Les connaissances et les compétences requises par le monde d'aujourd'hui sont en rapide évolution. A cet égard, il est tout à fait normal et souhaitable que les épreuves d'un concours destiné à recruter des enseignants pour demain évoluent elles aussi. L'évolution du concours d'agrégation doit prendre en compte ces changements.
Il paraît néanmoins nécessaire de souligner que la réforme est soudainement imposée en fin d'année universitaire, avec une concertation préalable très insuffisante, sans délai de réflexion.

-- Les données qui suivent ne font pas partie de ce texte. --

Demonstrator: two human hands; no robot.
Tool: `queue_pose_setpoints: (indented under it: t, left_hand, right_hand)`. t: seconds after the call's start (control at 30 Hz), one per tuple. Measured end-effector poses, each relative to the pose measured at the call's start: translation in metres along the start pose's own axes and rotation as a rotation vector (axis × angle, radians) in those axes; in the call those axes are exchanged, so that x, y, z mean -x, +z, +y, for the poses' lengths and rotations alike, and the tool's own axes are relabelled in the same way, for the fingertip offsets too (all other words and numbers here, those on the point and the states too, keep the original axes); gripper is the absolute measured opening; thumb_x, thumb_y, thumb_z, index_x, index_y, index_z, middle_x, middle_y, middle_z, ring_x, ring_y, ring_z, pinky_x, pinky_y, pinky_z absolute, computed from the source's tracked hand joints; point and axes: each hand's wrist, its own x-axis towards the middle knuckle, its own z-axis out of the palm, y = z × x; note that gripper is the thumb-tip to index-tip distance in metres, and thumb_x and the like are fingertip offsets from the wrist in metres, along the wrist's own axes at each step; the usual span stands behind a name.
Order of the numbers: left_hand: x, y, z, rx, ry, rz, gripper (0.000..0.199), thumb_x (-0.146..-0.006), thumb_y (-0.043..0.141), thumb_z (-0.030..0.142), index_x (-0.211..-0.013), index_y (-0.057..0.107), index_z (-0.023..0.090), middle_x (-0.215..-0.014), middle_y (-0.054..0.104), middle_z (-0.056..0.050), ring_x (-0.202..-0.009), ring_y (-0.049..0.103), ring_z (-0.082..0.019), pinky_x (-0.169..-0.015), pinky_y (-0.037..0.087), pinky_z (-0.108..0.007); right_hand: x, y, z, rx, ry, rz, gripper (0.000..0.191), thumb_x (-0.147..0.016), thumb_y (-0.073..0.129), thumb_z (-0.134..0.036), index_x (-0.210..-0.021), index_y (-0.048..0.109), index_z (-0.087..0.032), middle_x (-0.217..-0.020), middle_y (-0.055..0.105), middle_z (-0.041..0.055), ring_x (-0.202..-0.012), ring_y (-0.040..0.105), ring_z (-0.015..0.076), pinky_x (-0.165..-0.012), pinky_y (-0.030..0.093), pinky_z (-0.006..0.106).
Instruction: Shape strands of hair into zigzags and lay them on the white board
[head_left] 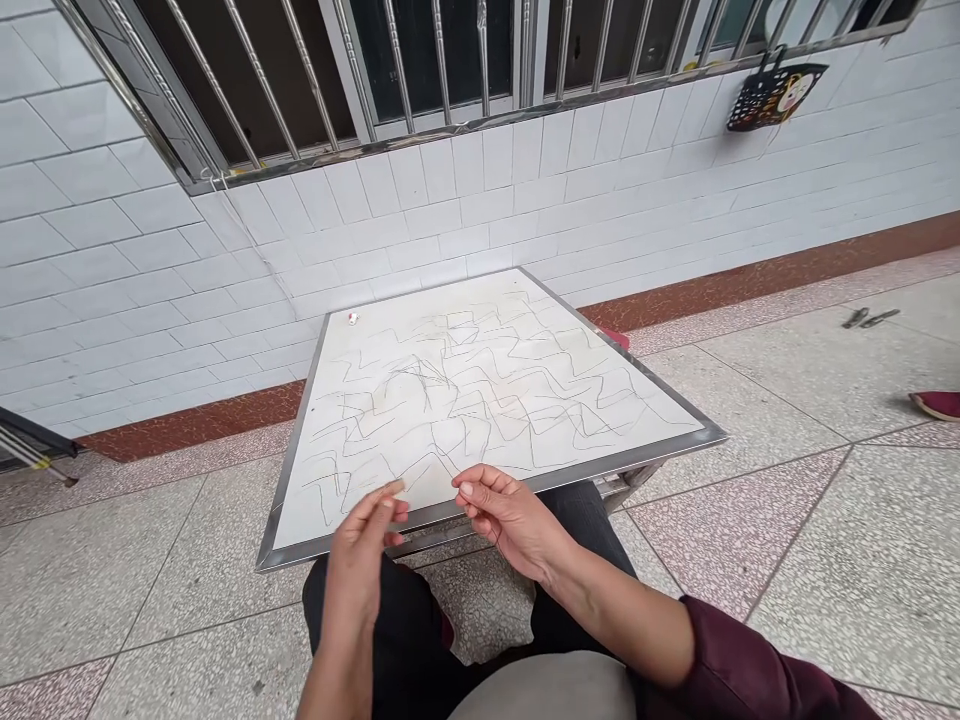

Elle ne laisse pas aux collègues responsables des préparations à l'agrégation le temps nécessaire pour organiser la préparation au concours rénové de 1999. Elle ne permet même pas de réorganiser les enseignements des licences et maîtrises de mathématiques afin de préparer les étudiants convenablement pour les concours de 2000 et 2001.
Pour ce qui concerne la suppression de l'épreuve d'option à l'écrit, la précipitation est d'autant plus surprenante qu'avaient été publiés au BO quelques semaines auparavant des programmes rénovés portant précisément sur les épreuves d'écrit supprimées dans le BO du 21-5-98. Les candidats et les préparateurs du concours pour l'année prochaine peuvent légitimement se sentir très inquiets.
Du point de vue de la cohérence scientifique du concours, une partie des connaissances fondamentales qui étaient au programme de l'option à l'écrit disparaissent, sans qu'elles apparaissent au programme de la nouvelle épreuve d'oral. Vu l'importance des programmes de l'agrégation sur l'organisation des seconds cycles, cette évolution pourrait avoir une incidence négative sur l'ouverture scientifique des étudiants en mathématiques, ce qui serait pour le moins paradoxal.
La forme et le contenu de l'épreuve de modélisation semblent à l'heure actuelle manquer d'une définition nette, ce qui risque de plonger préparateurs et candidats dans la perplexité. Ils gagneraient sans aucun doute à bénéficier d'une réflexion plus approfondie. Il convient également de noter que cette épreuve va poser de nombreux problèmes pratiques de mise en place, notamment au niveau informatique.
Représentant la SMAI, la SMF et la SPECIF, nous demandons instamment un aménagement de cette réforme et un réexamen de certaines de ses dispositions, notamment un complément de réflexion pour la mise en place de l'épreuve orale de modélisation. Nous regrettons vivement le défaut dans la concertation (à laquelle nos Sociétés sont évidemment prêtes à participer) qui a conduit à la situation actuelle. Nous pensons que de toute façon, un délai de deux ans est nécessaire pour la mise en ¦uvre de telles modifications majeures de l'agrégation afin de permettre une adaptation des programmes de licences et maîtrises, et ceci dans un souci d'équité vis-à-vis des candidats.
Veuillez agréer, Monsieur le Ministre, l'expression de notre très haute considération.
Alain Damlamian, Président de la SMAI
Mireille Martin-Deschamps, Présidente de la SMF
Max Dauchet, Président de la SPECIF
Copies à : Ségolène Royale, Vincent Courtillot, Didier Dacunha-Castelle, Madame Moreau, Pierre-Louis Curien, Didier Robert.